For the data below, give the number of lines containing "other" and nothing more.

=== Section Start ===

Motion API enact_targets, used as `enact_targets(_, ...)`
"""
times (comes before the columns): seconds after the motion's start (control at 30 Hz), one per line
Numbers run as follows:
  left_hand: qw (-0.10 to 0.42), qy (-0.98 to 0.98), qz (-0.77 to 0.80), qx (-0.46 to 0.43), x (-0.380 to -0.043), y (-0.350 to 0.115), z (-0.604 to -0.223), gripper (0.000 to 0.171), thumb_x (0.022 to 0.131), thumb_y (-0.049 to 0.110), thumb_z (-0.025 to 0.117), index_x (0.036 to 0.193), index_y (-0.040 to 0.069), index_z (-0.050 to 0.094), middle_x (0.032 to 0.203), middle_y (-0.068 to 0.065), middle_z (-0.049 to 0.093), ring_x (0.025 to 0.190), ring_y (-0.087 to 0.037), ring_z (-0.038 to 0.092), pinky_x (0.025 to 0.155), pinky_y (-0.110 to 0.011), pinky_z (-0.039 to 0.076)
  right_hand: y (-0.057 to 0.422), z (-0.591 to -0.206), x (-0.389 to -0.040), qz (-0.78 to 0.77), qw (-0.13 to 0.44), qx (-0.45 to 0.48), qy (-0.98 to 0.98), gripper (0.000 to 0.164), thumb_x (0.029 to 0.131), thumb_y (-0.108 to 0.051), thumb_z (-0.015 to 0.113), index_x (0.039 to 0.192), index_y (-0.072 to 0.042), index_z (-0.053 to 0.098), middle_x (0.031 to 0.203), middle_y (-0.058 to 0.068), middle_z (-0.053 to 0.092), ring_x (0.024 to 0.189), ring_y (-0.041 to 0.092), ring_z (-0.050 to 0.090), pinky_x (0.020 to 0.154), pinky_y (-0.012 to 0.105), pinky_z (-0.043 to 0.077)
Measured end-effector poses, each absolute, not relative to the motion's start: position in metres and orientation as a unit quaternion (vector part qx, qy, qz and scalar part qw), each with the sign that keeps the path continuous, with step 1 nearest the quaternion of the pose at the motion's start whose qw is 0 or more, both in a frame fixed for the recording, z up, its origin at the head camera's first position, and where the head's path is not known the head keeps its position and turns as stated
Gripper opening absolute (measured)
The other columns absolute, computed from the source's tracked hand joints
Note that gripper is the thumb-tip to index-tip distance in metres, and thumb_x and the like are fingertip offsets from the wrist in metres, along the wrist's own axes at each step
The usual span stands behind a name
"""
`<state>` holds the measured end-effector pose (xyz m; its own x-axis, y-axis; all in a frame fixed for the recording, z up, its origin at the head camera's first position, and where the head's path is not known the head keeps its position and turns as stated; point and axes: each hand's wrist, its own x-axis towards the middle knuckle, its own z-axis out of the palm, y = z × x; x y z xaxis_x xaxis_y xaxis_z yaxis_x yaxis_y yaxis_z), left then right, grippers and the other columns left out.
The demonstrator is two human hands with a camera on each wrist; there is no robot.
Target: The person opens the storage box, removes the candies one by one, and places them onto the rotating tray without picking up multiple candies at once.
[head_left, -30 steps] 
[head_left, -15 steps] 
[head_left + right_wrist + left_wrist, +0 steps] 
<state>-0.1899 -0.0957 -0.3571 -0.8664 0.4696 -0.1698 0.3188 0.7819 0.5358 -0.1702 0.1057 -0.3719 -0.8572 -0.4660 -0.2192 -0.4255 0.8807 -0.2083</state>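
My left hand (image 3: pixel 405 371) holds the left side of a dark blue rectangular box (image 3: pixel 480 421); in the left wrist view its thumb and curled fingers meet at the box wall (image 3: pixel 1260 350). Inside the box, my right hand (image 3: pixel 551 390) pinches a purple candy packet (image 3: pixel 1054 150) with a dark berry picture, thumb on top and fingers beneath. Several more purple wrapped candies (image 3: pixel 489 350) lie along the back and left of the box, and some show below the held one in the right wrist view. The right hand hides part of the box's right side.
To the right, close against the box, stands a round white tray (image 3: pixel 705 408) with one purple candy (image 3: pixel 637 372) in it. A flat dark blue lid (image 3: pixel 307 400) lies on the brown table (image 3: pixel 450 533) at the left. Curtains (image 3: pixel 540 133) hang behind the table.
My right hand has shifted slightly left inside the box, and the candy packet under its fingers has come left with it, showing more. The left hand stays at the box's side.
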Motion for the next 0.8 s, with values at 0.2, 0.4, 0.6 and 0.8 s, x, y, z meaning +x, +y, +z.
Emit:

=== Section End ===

Task output:
2